Given this is the situation with hapa girls, and many hapa girls have brothers, I can’t even imagine the psychosis going on with hapa guys. Some hapa girl on /r/hapas told me that “women care about kindness, and being provided with a stable life,” but then I think back to how Elliot Rodger’s sister was having loud sex in the house while he was there and I’m like, nah. I honest to God don’t think most hapa men can endure the kind of things they go through as a half-Asian male living around self-hating Asian women.

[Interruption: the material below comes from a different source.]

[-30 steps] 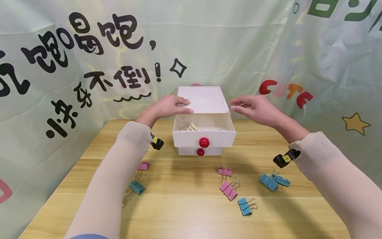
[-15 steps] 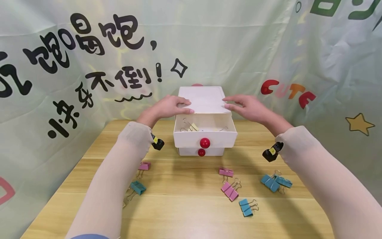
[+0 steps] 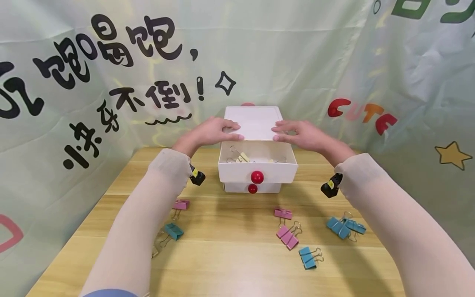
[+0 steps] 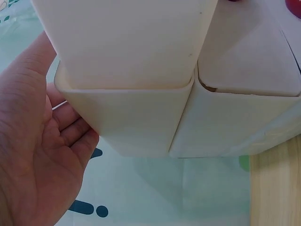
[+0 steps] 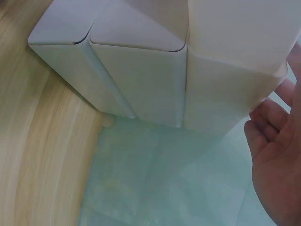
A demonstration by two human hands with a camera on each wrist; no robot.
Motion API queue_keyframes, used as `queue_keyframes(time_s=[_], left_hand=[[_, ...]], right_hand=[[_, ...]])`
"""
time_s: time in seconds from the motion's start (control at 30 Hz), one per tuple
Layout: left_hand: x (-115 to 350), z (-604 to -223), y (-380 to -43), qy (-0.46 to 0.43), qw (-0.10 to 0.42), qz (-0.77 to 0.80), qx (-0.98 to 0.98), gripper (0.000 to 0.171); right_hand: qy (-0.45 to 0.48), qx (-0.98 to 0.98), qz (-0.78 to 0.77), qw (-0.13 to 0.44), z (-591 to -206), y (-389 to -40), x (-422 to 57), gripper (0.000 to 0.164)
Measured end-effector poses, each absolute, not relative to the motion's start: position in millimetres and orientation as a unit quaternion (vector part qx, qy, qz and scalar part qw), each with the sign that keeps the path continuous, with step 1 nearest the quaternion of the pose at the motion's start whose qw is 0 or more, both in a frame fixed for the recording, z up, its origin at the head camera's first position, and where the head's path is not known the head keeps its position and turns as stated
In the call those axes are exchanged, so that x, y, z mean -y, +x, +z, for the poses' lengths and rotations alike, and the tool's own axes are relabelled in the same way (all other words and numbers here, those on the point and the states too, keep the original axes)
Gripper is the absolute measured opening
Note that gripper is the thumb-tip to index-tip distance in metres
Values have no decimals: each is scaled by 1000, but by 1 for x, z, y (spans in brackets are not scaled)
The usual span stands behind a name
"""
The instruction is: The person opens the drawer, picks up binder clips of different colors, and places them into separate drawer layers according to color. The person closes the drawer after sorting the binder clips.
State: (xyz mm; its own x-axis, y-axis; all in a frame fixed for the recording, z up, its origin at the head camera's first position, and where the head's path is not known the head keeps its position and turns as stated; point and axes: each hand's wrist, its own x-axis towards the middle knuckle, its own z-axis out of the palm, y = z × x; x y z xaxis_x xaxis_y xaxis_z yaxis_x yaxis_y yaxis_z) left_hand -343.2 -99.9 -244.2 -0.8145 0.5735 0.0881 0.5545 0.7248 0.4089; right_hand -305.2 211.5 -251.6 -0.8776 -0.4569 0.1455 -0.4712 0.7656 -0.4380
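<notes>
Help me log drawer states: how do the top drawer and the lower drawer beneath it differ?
The top drawer is pulled out; the lower drawer appears shut. The top drawer shows binder clips inside; the lower drawer shows only its front. Both are white with a round red knob.

A smooth, matt white drawer box (image 3: 256, 119) wears glossy round red knobs (image 3: 257, 177), while the pale wood-grained tabletop (image 3: 237, 260) throws a soft sheen toward onlookers. Wire-handled pink metal binder clips (image 3: 287, 237) and satiny blue ones (image 3: 307, 258) face creased, light-green printed cloth (image 3: 282, 53) and matt beige fabric sleeves (image 3: 133, 214).
</notes>
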Motion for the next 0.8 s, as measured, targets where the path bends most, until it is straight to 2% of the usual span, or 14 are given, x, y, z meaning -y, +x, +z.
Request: queue_keyframes(time_s=[0.2, 0.57, 0.8], left_hand=[[101, -248, -340, 302, 25, 220, -927, 70], [96, -253, -340, 310, -5, 233, -922, 71], [98, -250, -335, 321, -8, 217, -922, 63]], right_hand=[[233, 942, 240, 5, -254, -305, -209, 65], [252, 936, 241, 41, -257, -303, -209, 63], [239, 939, 246, 32, -254, -304, -206, 69]])
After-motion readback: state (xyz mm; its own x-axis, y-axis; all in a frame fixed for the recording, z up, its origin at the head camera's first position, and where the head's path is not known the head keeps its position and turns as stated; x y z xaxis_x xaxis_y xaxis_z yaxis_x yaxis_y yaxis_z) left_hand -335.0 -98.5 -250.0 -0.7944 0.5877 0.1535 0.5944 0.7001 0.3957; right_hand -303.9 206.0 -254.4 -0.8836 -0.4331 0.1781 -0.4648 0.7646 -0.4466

Having been around a lot, I can’t ever really say I’ve known a hapa guy who has done very well with women, probably as a result of the interracial dynamic of their parents – white man (oftentimes racist and unattractive), and self-loathing Asian woman. I’m not sure why anyone would think a hapa son would be okay, given that most people identify us as Asian. I see a lot of these hapa guys online, and they claim they’re fine, but they wind up inevitably being gay or transitioning into women, likely as a result of their failure to self-actualize as a sexual male. Some black women I talked to on LipStickAlley call this the “biracial to gay pipeline.” Unfortunately, it seems extremely common among biracial Asians, either due to being so turned off by their mother’s vicious treatment of the father, or because they are so severely emasculated and bullied for being Asian in the same environment that their mothers and sisters were trying to integrate into, that many half-Asian men take to being with men to find love and companionship. I even have a completely neutral Asian female friend who mentioned that she noticed that a lot of hapa men were gay.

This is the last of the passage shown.